▶ **Task goal**
Each line below from the line with "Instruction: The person" to the line with "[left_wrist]" must be copied exactly, including those two, and no picture may appear in the copy.

▶ **Data section**
--

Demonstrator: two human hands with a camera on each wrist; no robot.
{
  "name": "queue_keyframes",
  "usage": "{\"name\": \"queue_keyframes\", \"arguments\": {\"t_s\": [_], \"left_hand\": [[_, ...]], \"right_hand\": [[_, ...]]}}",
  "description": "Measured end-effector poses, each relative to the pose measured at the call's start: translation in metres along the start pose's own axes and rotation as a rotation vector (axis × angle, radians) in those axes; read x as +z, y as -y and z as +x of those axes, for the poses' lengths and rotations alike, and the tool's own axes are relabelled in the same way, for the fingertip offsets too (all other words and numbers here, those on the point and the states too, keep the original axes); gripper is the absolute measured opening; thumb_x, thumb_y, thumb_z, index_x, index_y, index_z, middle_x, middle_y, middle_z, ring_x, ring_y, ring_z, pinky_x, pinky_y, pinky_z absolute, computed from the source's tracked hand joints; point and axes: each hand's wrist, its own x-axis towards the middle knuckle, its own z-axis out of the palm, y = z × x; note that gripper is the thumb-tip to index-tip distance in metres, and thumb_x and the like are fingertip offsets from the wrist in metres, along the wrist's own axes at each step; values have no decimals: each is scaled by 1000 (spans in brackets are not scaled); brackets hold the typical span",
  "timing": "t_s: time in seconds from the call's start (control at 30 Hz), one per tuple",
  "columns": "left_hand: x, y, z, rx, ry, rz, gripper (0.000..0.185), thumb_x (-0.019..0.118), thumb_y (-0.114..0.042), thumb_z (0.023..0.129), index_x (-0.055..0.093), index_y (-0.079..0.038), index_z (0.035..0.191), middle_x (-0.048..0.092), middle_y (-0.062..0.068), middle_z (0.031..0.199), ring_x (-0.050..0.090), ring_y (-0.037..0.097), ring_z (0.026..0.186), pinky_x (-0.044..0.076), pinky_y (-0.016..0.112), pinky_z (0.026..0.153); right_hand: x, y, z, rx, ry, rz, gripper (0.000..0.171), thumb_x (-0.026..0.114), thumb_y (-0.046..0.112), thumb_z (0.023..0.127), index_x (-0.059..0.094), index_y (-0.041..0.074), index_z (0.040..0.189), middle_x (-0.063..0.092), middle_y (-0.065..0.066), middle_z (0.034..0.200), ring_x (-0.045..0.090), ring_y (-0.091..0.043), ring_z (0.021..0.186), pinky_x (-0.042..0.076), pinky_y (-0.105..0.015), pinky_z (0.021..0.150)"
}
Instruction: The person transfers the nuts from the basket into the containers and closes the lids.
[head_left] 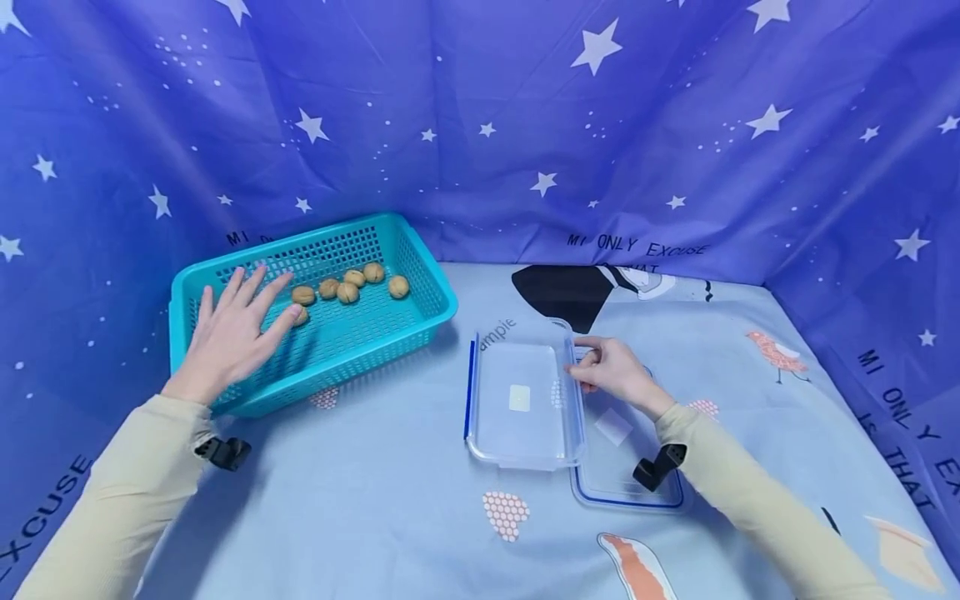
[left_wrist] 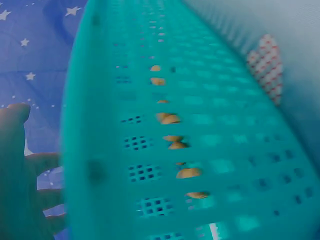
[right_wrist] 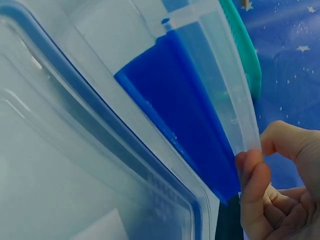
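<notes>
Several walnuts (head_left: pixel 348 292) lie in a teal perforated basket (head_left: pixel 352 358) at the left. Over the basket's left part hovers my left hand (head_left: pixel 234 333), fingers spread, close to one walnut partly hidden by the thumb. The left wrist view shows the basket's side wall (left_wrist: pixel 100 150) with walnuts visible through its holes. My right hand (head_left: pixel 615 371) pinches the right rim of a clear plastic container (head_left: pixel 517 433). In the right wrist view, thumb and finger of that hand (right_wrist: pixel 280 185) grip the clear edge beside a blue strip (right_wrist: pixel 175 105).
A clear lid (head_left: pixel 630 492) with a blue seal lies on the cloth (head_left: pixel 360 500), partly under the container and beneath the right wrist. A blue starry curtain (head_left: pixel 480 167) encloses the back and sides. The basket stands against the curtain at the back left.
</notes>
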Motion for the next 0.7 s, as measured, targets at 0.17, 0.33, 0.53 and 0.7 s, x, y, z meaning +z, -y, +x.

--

▶ **Solved problem**
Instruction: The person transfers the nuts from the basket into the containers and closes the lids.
[head_left] 
[left_wrist] 

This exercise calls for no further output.